Indeed, Gil argues that there is room for growth at both airports, but claims that what the UK needs is extra hub capacity. 

“Heathrow and Gatwick are different,” he says. “Heathrow provides regular, direct flights to long-haul business destinations by connecting passengers from all over Europe. Gatwick serves mainly short-haul and holiday destinations.

“The choice is between one hub and none, not two or a split hub. We are working with all stakeholders to support the proposal to build a new runway at Heathrow.

“It is of utmost importance if the UK wants to be part of the race to emerging markets. Long-haul connections from Heathrow have given the UK a competitive advantage for the last 50 years, and we want to ensure that we will be able to provide this critical access in the future.” 

Gil believes that building a third runway at Heathrow would also support more inward investment that would consequently deliver more jobs, more trade and more economic benefits. 

“Continuing to have one of the world’s best-connected hub airports in the UK is vital to supporting the economic growth of the nation,” he adds. 

“The Airports Commission’s final report, due out in 2015, will indeed be a significant milestone in Heathrow’s history. We hope the right decision is made and we are given the opportunity to expand Heathrow.”


Global airport operator

Although only operating airports in the UK today, Ferrovial Aeropuertos hasn’t given up hope of rebuilding a global airport portfolio, as its recent participation in tenders for gateways in Brazil testify.

Indeed, Gil confirms that Ferrovial is actively looking for new investment opportunities. “We are committed to increasing our airport portfolio and our goal is to invest in airports where we are able to bring added value,” he tells Airport World. 

“Our wide range of expertise allows us to add value in the areas of construction, financing or operations, boosting revenues and improving efficiency. This enables us to analyse both existing mature airports as well as new or CAPEX intensive airports.”

When it comes to investment opportunities, Gil says that Ferrovial is truly global in its ambitions.

“Whilst we have a preference for Organisation for Economic Co-operation and Development (OECD) countries, we are also open to other markets,” he reveals.
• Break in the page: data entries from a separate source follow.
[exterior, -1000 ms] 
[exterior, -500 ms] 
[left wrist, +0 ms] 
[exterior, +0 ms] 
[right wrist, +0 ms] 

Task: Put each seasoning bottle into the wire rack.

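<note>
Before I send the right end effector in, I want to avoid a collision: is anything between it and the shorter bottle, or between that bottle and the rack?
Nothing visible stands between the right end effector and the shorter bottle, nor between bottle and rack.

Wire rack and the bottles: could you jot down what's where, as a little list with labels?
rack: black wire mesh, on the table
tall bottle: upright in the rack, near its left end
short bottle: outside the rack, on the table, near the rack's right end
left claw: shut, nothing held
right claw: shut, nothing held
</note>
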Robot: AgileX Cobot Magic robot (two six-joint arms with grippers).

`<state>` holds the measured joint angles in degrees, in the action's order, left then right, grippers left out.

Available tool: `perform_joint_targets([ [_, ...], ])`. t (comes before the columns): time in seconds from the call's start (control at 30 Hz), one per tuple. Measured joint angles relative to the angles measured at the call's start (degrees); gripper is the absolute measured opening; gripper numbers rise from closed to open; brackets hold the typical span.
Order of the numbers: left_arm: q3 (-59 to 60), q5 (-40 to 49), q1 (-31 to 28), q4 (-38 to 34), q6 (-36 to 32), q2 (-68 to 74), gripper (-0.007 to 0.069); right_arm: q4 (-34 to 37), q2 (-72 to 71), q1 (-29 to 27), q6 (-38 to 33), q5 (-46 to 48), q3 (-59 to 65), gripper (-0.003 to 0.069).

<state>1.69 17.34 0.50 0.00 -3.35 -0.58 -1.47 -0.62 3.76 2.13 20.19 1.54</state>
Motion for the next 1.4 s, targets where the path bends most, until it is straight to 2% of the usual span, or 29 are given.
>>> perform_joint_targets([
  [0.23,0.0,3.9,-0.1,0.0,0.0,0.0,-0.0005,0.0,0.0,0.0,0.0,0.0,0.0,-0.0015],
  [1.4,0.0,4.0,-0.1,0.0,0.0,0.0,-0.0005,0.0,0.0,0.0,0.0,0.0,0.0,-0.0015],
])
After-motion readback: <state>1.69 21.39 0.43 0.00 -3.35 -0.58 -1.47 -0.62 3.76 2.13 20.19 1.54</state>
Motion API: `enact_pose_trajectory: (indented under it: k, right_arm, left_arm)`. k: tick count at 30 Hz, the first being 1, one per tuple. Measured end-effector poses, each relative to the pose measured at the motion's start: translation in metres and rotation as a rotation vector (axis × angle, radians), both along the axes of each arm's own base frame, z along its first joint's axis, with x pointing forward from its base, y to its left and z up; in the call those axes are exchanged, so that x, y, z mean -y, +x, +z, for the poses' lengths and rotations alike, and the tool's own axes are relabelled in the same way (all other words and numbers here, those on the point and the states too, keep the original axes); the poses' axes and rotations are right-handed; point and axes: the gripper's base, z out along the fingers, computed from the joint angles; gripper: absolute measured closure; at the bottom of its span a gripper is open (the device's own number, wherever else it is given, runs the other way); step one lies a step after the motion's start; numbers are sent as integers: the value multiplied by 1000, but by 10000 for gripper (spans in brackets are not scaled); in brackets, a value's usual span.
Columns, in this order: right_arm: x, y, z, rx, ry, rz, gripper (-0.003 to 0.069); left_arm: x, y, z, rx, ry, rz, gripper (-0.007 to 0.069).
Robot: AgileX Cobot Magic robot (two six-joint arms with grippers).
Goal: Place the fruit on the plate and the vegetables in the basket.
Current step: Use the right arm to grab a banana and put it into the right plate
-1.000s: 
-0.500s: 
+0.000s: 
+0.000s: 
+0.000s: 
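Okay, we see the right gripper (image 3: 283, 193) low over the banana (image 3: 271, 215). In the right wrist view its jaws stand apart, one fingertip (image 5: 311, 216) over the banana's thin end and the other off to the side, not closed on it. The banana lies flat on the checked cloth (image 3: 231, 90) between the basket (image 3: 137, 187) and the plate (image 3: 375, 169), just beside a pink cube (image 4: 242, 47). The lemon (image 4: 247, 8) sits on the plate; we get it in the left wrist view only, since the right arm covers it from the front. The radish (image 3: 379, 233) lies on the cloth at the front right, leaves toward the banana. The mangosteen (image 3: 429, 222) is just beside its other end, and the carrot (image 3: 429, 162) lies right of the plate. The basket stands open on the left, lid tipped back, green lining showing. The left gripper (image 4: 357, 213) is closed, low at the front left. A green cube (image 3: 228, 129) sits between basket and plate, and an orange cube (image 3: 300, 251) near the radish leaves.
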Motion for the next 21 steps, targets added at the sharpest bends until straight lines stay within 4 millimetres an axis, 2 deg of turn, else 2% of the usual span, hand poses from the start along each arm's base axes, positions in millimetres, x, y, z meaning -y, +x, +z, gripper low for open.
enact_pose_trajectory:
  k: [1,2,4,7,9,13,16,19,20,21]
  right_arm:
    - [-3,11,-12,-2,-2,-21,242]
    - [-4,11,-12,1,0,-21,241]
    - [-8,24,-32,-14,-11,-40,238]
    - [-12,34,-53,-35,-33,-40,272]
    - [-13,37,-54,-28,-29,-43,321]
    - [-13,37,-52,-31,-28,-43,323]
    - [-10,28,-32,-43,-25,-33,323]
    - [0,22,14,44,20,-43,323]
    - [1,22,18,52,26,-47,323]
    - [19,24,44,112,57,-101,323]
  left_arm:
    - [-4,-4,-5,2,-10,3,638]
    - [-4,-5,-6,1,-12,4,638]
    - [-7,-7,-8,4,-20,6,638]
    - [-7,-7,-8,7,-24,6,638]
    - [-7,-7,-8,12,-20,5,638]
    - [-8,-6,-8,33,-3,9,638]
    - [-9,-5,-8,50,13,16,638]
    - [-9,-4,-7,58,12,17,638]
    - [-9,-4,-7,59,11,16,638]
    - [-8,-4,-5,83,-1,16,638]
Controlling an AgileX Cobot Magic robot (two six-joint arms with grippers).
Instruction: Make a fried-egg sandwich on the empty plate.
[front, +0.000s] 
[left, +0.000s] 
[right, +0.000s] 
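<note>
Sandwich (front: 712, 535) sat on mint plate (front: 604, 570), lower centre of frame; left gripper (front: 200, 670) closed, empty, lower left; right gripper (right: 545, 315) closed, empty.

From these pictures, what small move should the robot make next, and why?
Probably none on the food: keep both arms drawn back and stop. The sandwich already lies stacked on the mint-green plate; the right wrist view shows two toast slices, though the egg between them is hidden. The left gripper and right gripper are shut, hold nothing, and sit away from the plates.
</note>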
“As investors, we have a preference for being majority shareholders. Having said that, we are open to considering other alternatives, such as management contracts, if appropriately linked to our core business. That is a decision we take on a project-by-project basis.”

In response to the question what does Ferrovial bring to the table, Gil smiles, and says “everything”.

He says: “Thanks to our operational experience, proven financial capabilities and synergies with other divisions in our group, we can deliver a world-class service, implement operational innovation and attract airlines and new routes, driving growth and improving the passenger experience.”

When you put it like that, I don’t think it will be long before Ferrovial Aeropuertos adds to its list of gateways.